The U.K. government has announced plans to shut all unabated coal-fired power stations by 2025 and to limit their use by 2023.
Unabated power stations have no carbon capture facility to allow carbon dioxide emissions to be buried.
"Energy security comes first and I am determined to ensure that the U.K. has secure, affordable, and clean energy supplies that hardworking families and businesses can rely on now and in the future," Amber Rudd, Energy and Climate Change Secretary, said in a statement on the department's website.
Rudd added that the government was "tackling a legacy" of underinvestment and ageing power stations that needed to be replaced with reliable alternatives that were cleaner and better value for money.
"It cannot be satisfactory for an advanced economy like the U.K. to be relying on polluting, carbon intensive 50-year-old coal-fired power stations," she said.
"Let me be clear: this is not the future.
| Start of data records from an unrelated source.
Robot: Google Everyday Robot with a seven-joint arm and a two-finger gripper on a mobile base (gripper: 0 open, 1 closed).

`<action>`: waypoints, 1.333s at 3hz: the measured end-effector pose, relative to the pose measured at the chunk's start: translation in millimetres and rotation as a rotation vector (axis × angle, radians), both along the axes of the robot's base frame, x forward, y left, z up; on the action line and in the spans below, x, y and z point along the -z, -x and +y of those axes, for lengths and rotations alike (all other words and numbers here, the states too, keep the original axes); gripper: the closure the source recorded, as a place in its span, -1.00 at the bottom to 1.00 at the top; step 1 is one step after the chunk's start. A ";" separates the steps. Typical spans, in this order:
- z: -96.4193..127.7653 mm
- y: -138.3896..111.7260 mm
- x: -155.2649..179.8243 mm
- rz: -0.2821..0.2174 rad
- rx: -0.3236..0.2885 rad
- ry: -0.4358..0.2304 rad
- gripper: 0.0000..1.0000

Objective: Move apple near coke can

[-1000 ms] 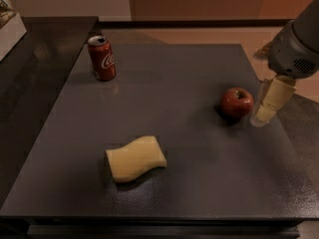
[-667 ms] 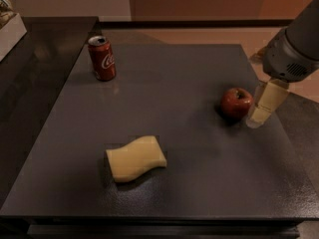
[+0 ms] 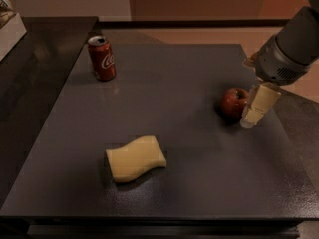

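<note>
Up front the sponge (image 3: 135, 158) lies on the table (image 3: 199, 193), out of play. Mid-table on the right sits the apple (image 3: 234, 102), with the gripper (image 3: 250, 117) low just beside its right flank; spread or closed, I cannot tell. The can (image 3: 102, 58) stands back left, well apart, and an off-centre touch could roll the apple away.

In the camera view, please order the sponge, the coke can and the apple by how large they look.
1. sponge: largest, though it lies nearest the camera.
2. coke can: about as wide as the apple but taller.
3. apple: smallest; the tool hangs close beside it.
</note>
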State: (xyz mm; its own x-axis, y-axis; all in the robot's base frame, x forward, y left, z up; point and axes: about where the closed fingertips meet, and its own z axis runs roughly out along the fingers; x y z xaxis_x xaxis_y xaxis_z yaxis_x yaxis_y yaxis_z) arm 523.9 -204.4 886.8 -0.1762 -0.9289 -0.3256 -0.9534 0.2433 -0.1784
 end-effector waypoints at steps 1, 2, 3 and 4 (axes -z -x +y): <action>-3.0 -5.9 12.9 0.021 0.006 0.006 -1.00; -8.8 -12.1 31.1 0.054 0.018 0.014 -1.00; -12.4 -15.5 42.1 0.074 0.027 0.016 -0.70; -10.1 -16.2 40.7 0.075 0.029 -0.009 -0.24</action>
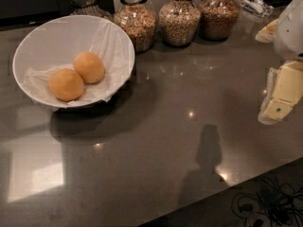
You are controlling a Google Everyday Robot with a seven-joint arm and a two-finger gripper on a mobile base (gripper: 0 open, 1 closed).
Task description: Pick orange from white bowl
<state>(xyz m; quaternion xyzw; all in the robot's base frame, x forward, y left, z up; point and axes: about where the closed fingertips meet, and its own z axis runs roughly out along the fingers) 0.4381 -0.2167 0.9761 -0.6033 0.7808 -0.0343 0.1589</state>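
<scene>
The white bowl (45, 37), wide and lined with crumpled white paper, stands at the back left of the dark counter. Two fruits lie in it, touching each other. The orange (89, 66) is the paler, more egg-shaped one, toward the bowl's middle. Its rounder, deeper-orange twin (66, 84) lies in front of it to the left. My gripper (277, 109), pale yellow and white, hangs at the far right edge of the view above the counter. It is far from the bowl and holds nothing that I can see.
Several glass jars of grains (178, 20) stand in a row along the back, the nearest close to the bowl's right rim. The counter's front edge (222, 195) runs diagonally at the lower right, with cables (265, 207) on the floor below.
</scene>
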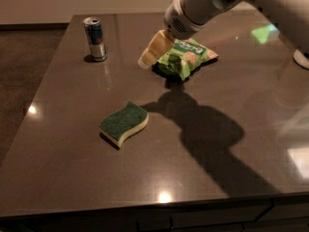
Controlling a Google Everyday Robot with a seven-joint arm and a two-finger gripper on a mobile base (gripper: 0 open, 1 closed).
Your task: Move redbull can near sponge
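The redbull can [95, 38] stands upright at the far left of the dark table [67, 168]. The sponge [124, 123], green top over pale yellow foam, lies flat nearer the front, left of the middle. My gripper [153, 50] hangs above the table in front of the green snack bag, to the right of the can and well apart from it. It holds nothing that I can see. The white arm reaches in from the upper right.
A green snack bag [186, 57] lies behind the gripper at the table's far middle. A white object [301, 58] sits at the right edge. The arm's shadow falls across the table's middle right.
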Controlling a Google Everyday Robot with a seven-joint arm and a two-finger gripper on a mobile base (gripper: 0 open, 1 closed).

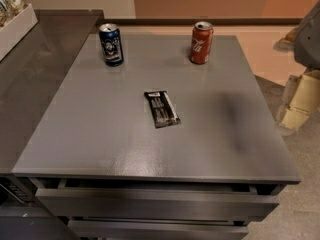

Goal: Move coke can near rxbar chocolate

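Note:
The red coke can stands upright near the far edge of the grey table, right of centre. The rxbar chocolate, a flat black wrapper with white lettering, lies in the middle of the table, well in front of the can and slightly to its left. My gripper is at the right edge of the view, beyond the table's right side and lower than the can. It touches neither object and holds nothing that I can see.
A dark blue can stands upright at the far left of the table. A darker counter adjoins the table on the left, with a white box at its back. Drawers sit under the front edge.

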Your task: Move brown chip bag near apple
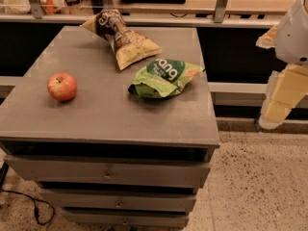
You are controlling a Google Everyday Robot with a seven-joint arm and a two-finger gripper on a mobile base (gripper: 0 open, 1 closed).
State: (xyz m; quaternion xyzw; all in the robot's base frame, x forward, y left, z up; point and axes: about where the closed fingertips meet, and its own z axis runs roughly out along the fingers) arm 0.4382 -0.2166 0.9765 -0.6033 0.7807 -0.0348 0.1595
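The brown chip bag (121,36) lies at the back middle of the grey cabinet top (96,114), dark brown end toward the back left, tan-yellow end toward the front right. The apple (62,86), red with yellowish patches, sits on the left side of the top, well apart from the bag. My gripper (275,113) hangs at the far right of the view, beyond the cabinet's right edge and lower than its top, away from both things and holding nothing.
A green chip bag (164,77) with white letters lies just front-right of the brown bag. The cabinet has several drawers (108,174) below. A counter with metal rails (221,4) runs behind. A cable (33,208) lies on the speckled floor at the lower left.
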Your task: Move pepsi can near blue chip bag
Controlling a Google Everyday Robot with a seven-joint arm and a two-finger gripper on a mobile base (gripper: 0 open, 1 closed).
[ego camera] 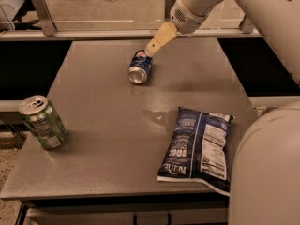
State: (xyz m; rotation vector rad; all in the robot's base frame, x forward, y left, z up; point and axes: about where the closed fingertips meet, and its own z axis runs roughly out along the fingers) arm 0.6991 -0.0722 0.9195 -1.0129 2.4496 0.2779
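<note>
At the far middle of the grey table [103, 125], the pepsi can [139, 67] lies on its side, one silver end turned toward the camera and its far end at the tip of the gripper [151, 50]. I cannot tell whether that tan tip touches the can or hangs just over it, nor whether the gripper is open or closed. I judge the step in hand to be the reach and grasp, with the carry not yet begun. To do it well, I would centre the gripper over the can's middle rather than its far rim. I would turn the wrist so the jaws close across the round body, not along its length, and come down slowly, since a can on its side is likely to roll at a slight nudge. The blue chip bag [199, 149] lies flat at the near right, white label panel up, well apart from the can. I would set the can down just beside the bag's far or left edge and not on the crinkly film. A green can [42, 122] stands upright near the table's left edge, well apart from that path. The white arm [243, 3] enters from the upper right and slants down and left across the back rail [93, 33], its wrist aiming the gripper down-left at the can. The robot's white body [267, 172] fills the near right corner, just beside the bag.
</note>
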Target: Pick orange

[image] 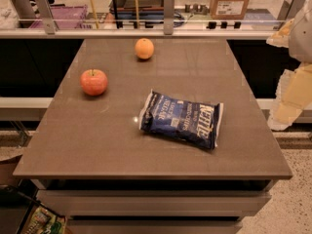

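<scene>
The orange (144, 48) is a small round matte fruit resting on the far middle of the brown table (97, 145). My gripper (282, 112) hangs at the right edge of the view, beyond the table's right side and well away from the orange. It holds nothing that I can see.
A red apple with a stem (93, 82) sits left of centre. A blue chip bag (181, 118) lies flat in the middle, nearer the front. A glass railing (168, 13) runs behind the table's far edge, with boxes beyond it.
</scene>
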Tool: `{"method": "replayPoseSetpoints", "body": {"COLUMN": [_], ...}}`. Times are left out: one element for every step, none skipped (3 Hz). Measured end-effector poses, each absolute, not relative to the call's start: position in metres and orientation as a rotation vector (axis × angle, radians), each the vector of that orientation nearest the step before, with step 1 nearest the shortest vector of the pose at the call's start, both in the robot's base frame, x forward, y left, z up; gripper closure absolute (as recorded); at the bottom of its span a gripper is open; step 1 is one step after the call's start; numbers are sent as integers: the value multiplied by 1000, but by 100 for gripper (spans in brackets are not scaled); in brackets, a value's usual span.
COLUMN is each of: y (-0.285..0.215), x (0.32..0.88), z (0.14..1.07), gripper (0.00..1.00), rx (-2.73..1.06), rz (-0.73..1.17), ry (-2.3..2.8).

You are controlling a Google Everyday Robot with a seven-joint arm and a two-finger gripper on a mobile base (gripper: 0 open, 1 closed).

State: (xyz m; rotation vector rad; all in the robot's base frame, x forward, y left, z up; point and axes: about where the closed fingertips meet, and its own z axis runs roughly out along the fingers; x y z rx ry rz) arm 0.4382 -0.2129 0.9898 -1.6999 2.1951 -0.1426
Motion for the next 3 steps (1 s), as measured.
{"method": "replayPoseSetpoints", "body": {"y": [-213,-212,-213], "x": [441,453,464], "z": [992,995,997], "gripper": [0,0,0], "rx": [-1675,-1585,-1425], "rz": [-146,-117,-53], "ry": [2189,2215,2239]}}
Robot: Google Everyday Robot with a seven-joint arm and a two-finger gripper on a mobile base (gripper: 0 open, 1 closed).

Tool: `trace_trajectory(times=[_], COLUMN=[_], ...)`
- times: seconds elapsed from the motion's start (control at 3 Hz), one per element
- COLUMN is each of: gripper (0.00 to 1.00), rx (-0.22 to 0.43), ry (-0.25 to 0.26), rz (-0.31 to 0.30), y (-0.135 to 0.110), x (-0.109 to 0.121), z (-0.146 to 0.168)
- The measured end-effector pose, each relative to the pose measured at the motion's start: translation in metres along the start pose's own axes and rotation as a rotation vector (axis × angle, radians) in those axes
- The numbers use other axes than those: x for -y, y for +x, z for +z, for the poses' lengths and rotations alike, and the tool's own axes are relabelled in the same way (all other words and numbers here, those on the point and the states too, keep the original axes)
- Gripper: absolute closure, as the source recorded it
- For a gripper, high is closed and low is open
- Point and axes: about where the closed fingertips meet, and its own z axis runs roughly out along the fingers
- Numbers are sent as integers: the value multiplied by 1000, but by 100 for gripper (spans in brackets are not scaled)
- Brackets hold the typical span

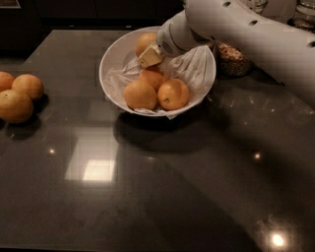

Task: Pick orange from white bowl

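Camera view is showing the gripper [150,56] reaching into the white bowl [110,64] on the dark worktop [172,187], sitting just beside the pale orange [144,41] lying at the bowl's back. Whether its jaws are spread or pinching, I cannot tell. Three deeper-coloured fruits [140,94] are lying in front.

We take this for a kitchen. The desk [147,197] is a dark, polished stone top, and dark cupboard fronts [98,10] run behind its far edge. A jar of grain [231,59] stands toward the far right corner, and loose fruit [19,96] lies at the left edge. The pincer [150,56] reaches into the white bowl [110,64] near the far edge.
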Motion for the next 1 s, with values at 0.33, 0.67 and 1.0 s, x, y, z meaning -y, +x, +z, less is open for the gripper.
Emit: trace_trajectory(times=[0.33, 0.67, 1.0], gripper=[100, 100, 100], rx=[99, 194, 256], ry=[-19, -81, -172], rz=[-18, -39, -93], y=[-11, -17, -15], x=[0, 1, 4], z=[-31, -63, -89])
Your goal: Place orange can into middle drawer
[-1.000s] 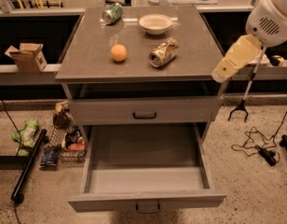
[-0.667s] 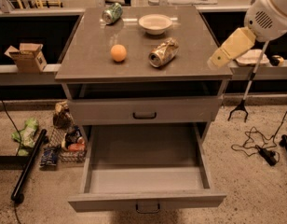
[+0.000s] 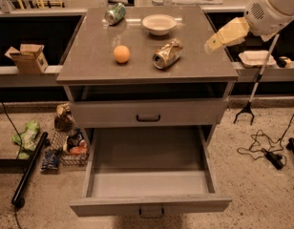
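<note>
The orange can (image 3: pixel 167 53) lies on its side, dented, on the grey cabinet top (image 3: pixel 89 56), right of centre. The middle drawer (image 3: pixel 149 180) is pulled wide open below, its grey inside bare. My gripper (image 3: pixel 210 45) is at the end of the white arm at the upper right, over the top's right edge. It is to the right of the can and apart from it.
On the top are an orange ball (image 3: pixel 121 54), a white bowl (image 3: pixel 159 24) and a green can (image 3: pixel 115 13) on its side. The shallower drawer (image 3: pixel 148 112) above is shut. Snack bags and a black pole lie on the floor at left, cables at right.
My arm and gripper have moved up and leftward, from beside the cabinet's right edge to above the top, closer to the orange can. The objects have not moved.
</note>
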Available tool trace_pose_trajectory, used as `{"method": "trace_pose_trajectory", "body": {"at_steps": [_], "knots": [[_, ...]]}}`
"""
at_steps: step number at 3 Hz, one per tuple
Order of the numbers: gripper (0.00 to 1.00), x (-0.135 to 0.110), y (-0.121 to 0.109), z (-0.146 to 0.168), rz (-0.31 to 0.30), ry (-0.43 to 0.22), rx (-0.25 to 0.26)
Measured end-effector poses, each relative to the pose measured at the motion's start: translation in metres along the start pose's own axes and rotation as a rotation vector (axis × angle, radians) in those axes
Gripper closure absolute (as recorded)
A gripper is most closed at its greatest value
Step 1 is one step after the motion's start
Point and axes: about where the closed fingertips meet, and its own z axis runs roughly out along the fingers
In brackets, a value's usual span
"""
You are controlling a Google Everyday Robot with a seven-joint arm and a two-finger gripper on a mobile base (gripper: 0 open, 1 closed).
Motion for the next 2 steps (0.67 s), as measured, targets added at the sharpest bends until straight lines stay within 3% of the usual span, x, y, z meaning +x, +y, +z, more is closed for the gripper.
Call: {"method": "trace_pose_trajectory", "body": {"at_steps": [1, 2], "knots": [[0.00, -0.0122, -0.0029, 0.0212, 0.081, 0.007, -0.032], [0.00, -0.0122, -0.0029, 0.0212, 0.081, 0.007, -0.032]]}}
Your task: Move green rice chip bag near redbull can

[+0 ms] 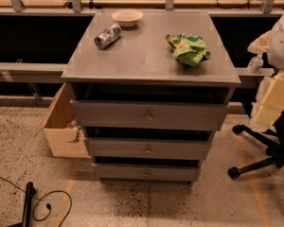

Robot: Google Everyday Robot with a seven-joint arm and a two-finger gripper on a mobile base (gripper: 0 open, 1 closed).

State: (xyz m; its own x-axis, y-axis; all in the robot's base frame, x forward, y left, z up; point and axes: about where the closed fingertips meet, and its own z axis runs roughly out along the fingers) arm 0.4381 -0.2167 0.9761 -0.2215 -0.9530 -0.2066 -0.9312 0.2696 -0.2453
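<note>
cabinet top (146,60) | redbull can (107,36) | cream bowl (127,17) | green rice chip bag (189,49)

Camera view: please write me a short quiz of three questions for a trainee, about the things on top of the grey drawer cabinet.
1. True or false: the can stands upright on the cabinet top.
2. Short answer: does the claw touch the green bag?
3. Choose one: which thing is nearest to the can? A. the bowl B. the green bag C. the cardboard box

Key
1. False: the can lies on its side.
2. No: the claw is not in view, and the green bag lies alone on the right part of the cabinet top.
3. A: the bowl sits just behind the can.
</note>
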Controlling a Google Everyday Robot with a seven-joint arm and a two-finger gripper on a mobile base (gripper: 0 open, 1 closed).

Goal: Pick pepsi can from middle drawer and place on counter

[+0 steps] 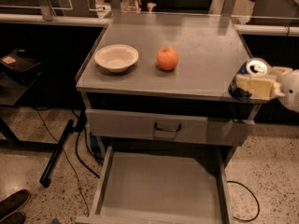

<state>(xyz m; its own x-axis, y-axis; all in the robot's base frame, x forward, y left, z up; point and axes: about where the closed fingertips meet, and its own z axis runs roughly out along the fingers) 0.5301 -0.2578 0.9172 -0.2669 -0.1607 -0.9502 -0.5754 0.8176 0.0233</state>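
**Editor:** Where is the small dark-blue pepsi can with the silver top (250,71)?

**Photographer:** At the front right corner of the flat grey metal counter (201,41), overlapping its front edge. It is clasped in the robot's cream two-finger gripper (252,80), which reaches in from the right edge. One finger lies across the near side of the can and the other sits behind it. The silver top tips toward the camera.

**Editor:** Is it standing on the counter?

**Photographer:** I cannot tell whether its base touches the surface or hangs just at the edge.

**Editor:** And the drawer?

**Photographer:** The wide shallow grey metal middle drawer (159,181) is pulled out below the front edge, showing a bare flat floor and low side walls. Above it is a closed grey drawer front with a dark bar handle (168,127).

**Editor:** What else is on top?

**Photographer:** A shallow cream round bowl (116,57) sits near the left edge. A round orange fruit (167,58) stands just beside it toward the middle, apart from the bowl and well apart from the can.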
We need to build a new energy infrastructure, fit for the 21st century," she added.
In a speech at the Institution of Civil Engineers in London, Rudd added that, "One of the greatest and most cost-effective contributions we can make to emission reductions is replacing coal fired power stations with gas."
Coal currently provides 28 percent of the U.K.'s electricity according to Energy U.K.
"As the country that used coal to start the industrial revolution, it is right that we celebrate this historic moment as the U.K. becomes the first major economy to turn away from this deadly, polluting source of energy," John Sauven, executive director of Greenpeace U.K., said in a statement ahead of Rudd's speech.
"Now we must ensure that the government prioritizes renewable energy to power the U.K. in the future," he went on to add.
Friends of the Earth were less optimistic. "Amber Rudd is certainly taking U.K. energy policy in a new direction: unfortunately it's backwards to the 20th century," Simon Bullock, senior energy campaigner at the organisation, said in a release.
"Phasing out coal – if that's what's being suggested – is essential for the climate. But switching from coal to gas is like an alcoholic switching from two bottles of whisky a day to two bottles of port," Bullock added.
"The U.K. Government's ongoing addiction to fossil fuels sends a terrible signal to crucial Paris climate talks, starting in a fortnight," he said.